The Scott Letter: Closed-End Fund Report©
Published by Closed-End Fund Advisors, Inc.

February 2003, Volume III, Issue 2
George Cole Scott, Editor

Interview with Mark Mobius of Franklin Templeton Investments

The rule of maximum pessimism means that share prices never go down to a ridiculously low level, except when everybody is trying to sell. That is the only factor that affects the share price. So, if you are wise, you will look to see when share prices are the most depressed. I buy stocks anywhere in the world in relation to what the companies are likely to earn in the long run. — Sir John Templeton

J. Mark Mobius, Ph.D.

Mark Mobius joined Templeton in 1987 as President of Templeton Emerging Markets Fund in Hong Kong. He currently directs 26 analysts based in Templeton’s eleven emerging markets offices and manages the emerging markets portfolios. Dr. Mobius has spent more than 30 years working in Asia and other parts of the emerging markets world. He travels constantly in order to stay in touch with these markets and meets with brokers and analysts wherever he goes. In 1999, Dr. Mobius was appointed Joint Chairman of the World Bank and OECD’s (Organization for Economic Cooperation and Development) Global Corporate Governance Forum’s  Responsibility TaskForce.

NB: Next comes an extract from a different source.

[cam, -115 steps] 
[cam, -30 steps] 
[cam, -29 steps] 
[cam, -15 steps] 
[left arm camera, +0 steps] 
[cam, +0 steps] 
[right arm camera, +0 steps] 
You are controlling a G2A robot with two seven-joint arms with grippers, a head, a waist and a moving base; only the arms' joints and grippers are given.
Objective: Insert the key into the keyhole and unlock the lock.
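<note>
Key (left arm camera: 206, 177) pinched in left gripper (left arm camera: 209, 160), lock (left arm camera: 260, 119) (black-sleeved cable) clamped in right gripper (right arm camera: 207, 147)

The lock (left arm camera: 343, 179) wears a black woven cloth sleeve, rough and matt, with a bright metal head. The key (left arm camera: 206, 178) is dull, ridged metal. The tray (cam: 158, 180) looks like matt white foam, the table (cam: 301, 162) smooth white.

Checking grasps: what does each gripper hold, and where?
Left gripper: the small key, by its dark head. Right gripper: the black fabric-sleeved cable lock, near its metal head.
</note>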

In 1999, Dr. Mobius was named one of the “Ten Top Money Managers of the 20th Century” in a survey by the Carson Group, a leading global capital markets consulting firm. For the second year in a row, Dr. Mobius was named the number one global emerging market fund manager in the 1998 Reuters survey. CNBC named him “1994 First in Business Money Manager of the Year”. Morningstar in the U.S. awarded Mobius the “Closed-End Fund Manager of the Year” for 1993. In 1992, Dr. Mobius was named “Investment Trust Manager of the Year” by The Sunday Telegraph in the United Kingdom.

Prior to joining Templeton, from 1983 to 1986 he was president of International Investment Trust Company Ltd., Taiwan’s first and largest investment management firm. Prior to that, Dr. Mobius served at Vickers de Costa, an international securities firm. Before joining Vickers, he operated his own consulting firm in Hong Kong for ten years and was a research scientist for Monsanto Overseas Enterprises Company in Hong Kong and the American Enterprise Institute for Research in Korea and Thailand.

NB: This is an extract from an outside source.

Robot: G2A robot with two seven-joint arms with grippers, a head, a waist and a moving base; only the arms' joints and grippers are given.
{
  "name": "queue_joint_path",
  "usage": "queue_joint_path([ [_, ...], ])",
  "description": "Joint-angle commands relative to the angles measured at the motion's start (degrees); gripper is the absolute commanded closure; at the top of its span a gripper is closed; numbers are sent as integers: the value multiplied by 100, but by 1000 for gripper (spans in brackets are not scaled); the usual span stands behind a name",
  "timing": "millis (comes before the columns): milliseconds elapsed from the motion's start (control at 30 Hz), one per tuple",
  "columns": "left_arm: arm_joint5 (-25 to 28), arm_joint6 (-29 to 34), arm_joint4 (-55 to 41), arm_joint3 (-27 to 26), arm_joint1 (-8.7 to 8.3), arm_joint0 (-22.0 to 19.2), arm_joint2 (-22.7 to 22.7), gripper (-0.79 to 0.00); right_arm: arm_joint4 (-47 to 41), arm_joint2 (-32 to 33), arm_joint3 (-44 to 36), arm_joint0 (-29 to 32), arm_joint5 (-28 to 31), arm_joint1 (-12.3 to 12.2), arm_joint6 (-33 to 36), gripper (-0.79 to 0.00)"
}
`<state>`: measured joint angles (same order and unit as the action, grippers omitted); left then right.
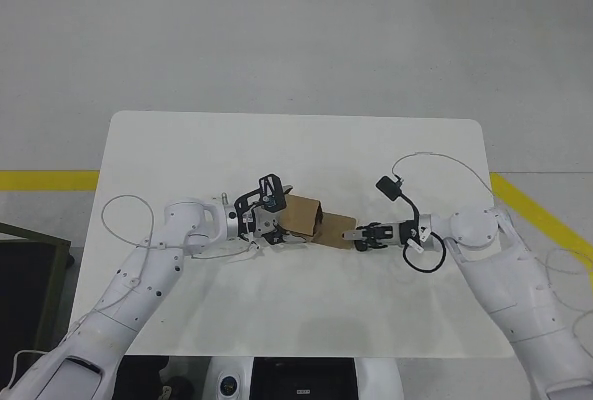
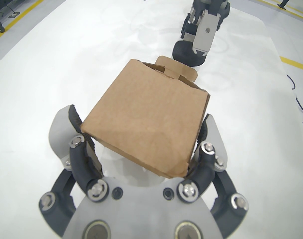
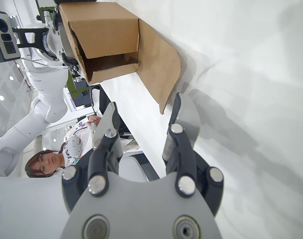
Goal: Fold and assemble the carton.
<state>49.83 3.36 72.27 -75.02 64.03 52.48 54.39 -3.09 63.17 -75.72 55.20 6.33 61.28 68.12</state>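
A brown cardboard carton [image 1: 303,217] [image 2: 146,118] [image 3: 101,38] lies on its side mid-table, its open end facing the right arm. One long flap [image 1: 338,229] [image 3: 159,68] hangs out from that end along the tabletop. My left gripper [image 1: 264,222] [image 2: 141,135] is shut on the carton, one finger [image 2: 71,123] on each side of its closed end. My right gripper [image 1: 352,237] [image 3: 144,108] stands open just beyond the flap's tip, close to it, with nothing between its fingers [image 3: 109,118]. In the left wrist view the right gripper [image 2: 191,55] sits at the flap's far edge.
The white table [image 1: 296,300] has bare room all around the carton. Loose cables [image 1: 416,165] trail from both arms over the tabletop. A yellow floor line [image 1: 36,180] runs past the table's sides.
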Motion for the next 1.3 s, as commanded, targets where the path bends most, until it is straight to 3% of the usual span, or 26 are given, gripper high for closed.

Dr. Mobius holds bachelor and masters degrees from Boston University and holds a Ph.D. in economics and political science from the Massachusetts Institute of Technology. He also studied at the University of Wisconsin, University of New Mexico and Kyoto University in Japan. Dr. Mobius is the author of three books: The Investor’s Guide to Emerging Markets, Mobius on Emerging Markets and Passport to Profits.

We have interviewed Mark Mobius many times and try to continue this each year. We found him in Tokyo on January 27 and again in Singapore on January 30 by telephone. He is always eager to talk about his investment philosophy and the countries where he invests. His favorite area remains Asia, where he has invested about 50% of his fund assets.

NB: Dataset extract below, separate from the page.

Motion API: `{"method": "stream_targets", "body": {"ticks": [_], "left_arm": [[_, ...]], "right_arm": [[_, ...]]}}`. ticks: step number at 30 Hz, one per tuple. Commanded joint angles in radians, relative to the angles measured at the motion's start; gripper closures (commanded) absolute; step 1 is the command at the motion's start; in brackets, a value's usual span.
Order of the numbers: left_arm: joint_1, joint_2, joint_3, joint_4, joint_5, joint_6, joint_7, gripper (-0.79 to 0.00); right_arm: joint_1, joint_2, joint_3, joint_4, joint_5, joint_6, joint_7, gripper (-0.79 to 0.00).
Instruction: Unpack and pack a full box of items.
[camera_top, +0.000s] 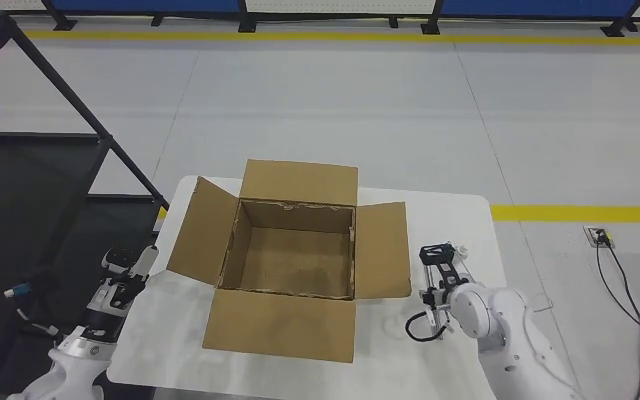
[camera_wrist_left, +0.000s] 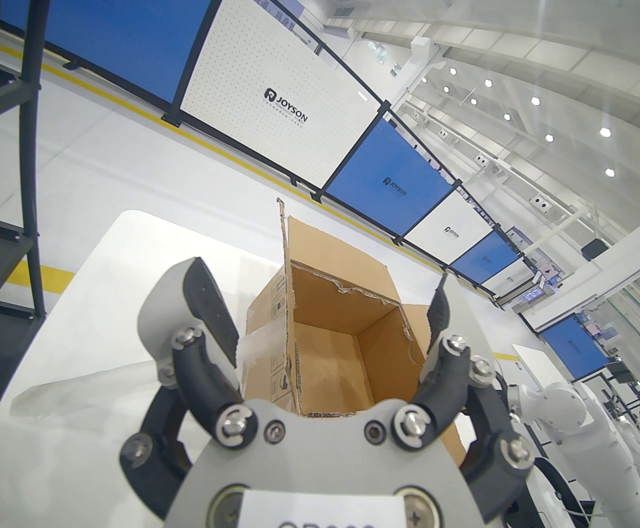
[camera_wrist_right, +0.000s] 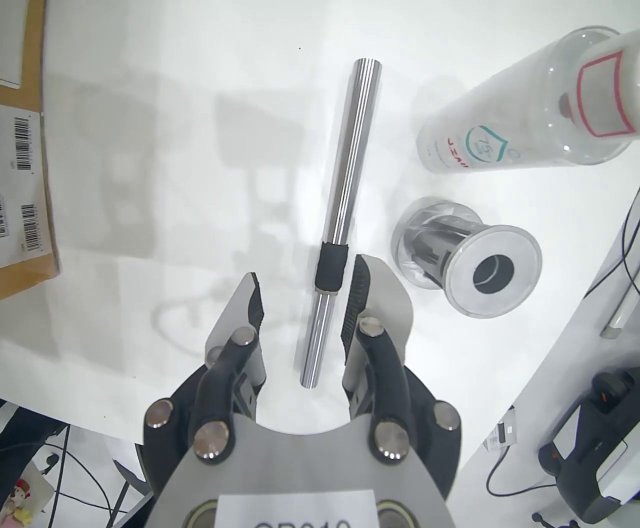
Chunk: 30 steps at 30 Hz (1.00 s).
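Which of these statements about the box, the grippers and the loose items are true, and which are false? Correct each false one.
1. The cardboard box is open, with its flaps folded outward. True.
2. The box is packed full of items. False: its bare cardboard floor shows, with nothing in it.
3. The right gripper is shut on the metal rod. False: it is open, and the rod lies on the table between its jaws.
4. The left gripper is open. True.
5. The clear spool sits inside the box. False: it is on the table beside the rod.
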Motion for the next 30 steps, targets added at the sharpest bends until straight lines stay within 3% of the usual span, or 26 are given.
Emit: {"method": "stream_targets", "body": {"ticks": [1,9,21,30], "left_arm": [[0.0,0.0,0.0,0.0,0.0,0.0,0.0,-0.785],[0.0,0.0,0.0,0.0,0.0,0.0,0.0,-0.785],[0.0,0.0,0.0,0.0,0.0,0.0,0.0,-0.785],[0.0,0.0,0.0,0.0,0.0,0.0,0.0,-0.785]], "right_arm": [[0.019,-0.001,-0.005,0.032,-0.001,0.002,0.004,-0.366],[0.076,-0.005,-0.01,0.154,0.03,-0.004,-0.014,-0.329],[0.102,-0.009,-0.042,0.211,0.021,-0.001,-0.036,-0.302],[0.128,-0.014,-0.069,0.253,0.014,0.011,-0.035,-0.219]]}}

Scott: How are you Mark? When are you going to update your book, “Investing in Emerging Markets” now that it is ten years old? It says that there were only 24 markets foreigners could invest in by 1992. Would you tell us how this has expanded since then?

Mobius: We currently invest in 33 countries, but follow a larger number, which is constantly expanding for a total of 55.

Scott: How many portfolios do you manage now?

Mobius: We have 31 funds and portfolios.

Scott: Why are you in Tokyo?

Mobius: We have a Japan fund, which requires research.  More importantly, we like to keep in touch with Japanese companies to find out what they are doing in emerging markets. Finally, we have clients in Tokyo and need to visit with them.   I will be here until Thursday when I go to Singapore.

Scott: You presently manage Templeton Emerging Markets Fund, the largest of the funds, Templeton Dragon Fund, Templeton China World Fund and the Templeton Russia and East European Fund. Would you tell us something about these funds?

Mobius: Templeton Emerging Markets Fund (NYSE:EMF) is the largest and the oldest of the closed-end funds I manage.  EMF had assets of $152.9 million at year-end 2002. EMF owns a portfolio of securities in 28 countries with “emerging economies”. A definition of an emerging market, which we see as some of the most interesting investment areas in the world today, was formulated in 1986 by the International Finance Corporation, the World Bank subsidiary. It was one of the first organizations to promote capital markets development in the less developed countries. Starting with just 24 countries, we now have a list of 55 countries with stock exchanges. In 2002, the assets of Templeton Emerging Markets Appreciation Fund, an equity and bond fund, merged its assets into Templeton Developing Markets Trust. I managed the equity portion; the bond managers at Franklin Templeton managed the debt portion. Over the years, EMF has produced solid results despite ups and downs and with many problems such as currency devaluations. The average annual return of EMF based on changes in net asset value for the 10-year period ending December 31, 2002 was +11.5%. Of course, past performance is not predictive of future results.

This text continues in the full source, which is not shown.